> Requirement: Please write out the data below once more, exactly as it stands.

--- Data excerpt ---

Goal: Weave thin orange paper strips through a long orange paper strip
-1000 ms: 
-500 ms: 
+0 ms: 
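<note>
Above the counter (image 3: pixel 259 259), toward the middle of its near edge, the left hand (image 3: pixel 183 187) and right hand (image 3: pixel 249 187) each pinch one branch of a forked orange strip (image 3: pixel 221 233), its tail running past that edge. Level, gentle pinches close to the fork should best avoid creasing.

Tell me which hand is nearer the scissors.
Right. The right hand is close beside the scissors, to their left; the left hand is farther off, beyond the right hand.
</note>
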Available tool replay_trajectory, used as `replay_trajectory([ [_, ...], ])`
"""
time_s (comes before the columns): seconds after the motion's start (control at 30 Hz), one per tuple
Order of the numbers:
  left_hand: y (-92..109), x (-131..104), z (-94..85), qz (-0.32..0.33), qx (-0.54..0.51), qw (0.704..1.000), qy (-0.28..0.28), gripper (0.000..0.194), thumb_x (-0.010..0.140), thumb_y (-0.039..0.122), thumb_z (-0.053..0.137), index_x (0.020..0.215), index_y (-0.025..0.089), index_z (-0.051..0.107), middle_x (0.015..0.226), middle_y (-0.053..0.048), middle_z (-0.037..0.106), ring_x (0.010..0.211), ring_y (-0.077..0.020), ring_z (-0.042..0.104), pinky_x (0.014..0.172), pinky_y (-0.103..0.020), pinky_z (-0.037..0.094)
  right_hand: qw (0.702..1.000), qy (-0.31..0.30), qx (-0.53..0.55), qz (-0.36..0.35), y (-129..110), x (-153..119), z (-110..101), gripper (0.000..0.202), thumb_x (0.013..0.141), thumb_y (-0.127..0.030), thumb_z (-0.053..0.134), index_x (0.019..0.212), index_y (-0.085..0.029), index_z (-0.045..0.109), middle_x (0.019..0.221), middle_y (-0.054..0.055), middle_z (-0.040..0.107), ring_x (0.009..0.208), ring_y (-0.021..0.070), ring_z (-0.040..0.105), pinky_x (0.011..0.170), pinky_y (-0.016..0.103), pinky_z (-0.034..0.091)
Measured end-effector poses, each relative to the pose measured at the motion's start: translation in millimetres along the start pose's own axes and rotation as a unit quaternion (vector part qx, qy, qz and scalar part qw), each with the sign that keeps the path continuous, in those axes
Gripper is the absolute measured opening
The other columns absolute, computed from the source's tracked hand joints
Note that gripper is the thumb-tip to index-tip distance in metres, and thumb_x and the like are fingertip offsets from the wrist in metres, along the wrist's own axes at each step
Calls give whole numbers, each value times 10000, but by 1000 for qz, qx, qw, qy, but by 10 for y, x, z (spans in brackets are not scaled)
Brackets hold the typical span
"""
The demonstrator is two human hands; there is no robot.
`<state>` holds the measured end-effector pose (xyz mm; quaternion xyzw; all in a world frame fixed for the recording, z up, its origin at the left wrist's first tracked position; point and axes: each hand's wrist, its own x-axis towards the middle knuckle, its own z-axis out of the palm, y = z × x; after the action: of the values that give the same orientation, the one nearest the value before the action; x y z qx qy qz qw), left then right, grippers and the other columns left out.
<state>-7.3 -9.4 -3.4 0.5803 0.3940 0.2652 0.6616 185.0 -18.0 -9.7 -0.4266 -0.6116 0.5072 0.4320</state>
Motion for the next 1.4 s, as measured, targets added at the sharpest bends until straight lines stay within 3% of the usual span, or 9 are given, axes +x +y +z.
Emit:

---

> Exercise response:
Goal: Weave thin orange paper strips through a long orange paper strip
-1000 ms: 
-500 ms: 
+0 ms: 
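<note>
Above the counter (image 3: pixel 259 259), toward the middle of its near edge, the left hand (image 3: pixel 183 187) and right hand (image 3: pixel 249 187) each pinch one branch of a forked orange strip (image 3: pixel 221 233), its tail running past that edge. Level, gentle pinches close to the fork should best avoid creasing.

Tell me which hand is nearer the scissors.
Right. The right hand is close beside the scissors, to their left; the left hand is farther off, beyond the right hand.
</note>
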Available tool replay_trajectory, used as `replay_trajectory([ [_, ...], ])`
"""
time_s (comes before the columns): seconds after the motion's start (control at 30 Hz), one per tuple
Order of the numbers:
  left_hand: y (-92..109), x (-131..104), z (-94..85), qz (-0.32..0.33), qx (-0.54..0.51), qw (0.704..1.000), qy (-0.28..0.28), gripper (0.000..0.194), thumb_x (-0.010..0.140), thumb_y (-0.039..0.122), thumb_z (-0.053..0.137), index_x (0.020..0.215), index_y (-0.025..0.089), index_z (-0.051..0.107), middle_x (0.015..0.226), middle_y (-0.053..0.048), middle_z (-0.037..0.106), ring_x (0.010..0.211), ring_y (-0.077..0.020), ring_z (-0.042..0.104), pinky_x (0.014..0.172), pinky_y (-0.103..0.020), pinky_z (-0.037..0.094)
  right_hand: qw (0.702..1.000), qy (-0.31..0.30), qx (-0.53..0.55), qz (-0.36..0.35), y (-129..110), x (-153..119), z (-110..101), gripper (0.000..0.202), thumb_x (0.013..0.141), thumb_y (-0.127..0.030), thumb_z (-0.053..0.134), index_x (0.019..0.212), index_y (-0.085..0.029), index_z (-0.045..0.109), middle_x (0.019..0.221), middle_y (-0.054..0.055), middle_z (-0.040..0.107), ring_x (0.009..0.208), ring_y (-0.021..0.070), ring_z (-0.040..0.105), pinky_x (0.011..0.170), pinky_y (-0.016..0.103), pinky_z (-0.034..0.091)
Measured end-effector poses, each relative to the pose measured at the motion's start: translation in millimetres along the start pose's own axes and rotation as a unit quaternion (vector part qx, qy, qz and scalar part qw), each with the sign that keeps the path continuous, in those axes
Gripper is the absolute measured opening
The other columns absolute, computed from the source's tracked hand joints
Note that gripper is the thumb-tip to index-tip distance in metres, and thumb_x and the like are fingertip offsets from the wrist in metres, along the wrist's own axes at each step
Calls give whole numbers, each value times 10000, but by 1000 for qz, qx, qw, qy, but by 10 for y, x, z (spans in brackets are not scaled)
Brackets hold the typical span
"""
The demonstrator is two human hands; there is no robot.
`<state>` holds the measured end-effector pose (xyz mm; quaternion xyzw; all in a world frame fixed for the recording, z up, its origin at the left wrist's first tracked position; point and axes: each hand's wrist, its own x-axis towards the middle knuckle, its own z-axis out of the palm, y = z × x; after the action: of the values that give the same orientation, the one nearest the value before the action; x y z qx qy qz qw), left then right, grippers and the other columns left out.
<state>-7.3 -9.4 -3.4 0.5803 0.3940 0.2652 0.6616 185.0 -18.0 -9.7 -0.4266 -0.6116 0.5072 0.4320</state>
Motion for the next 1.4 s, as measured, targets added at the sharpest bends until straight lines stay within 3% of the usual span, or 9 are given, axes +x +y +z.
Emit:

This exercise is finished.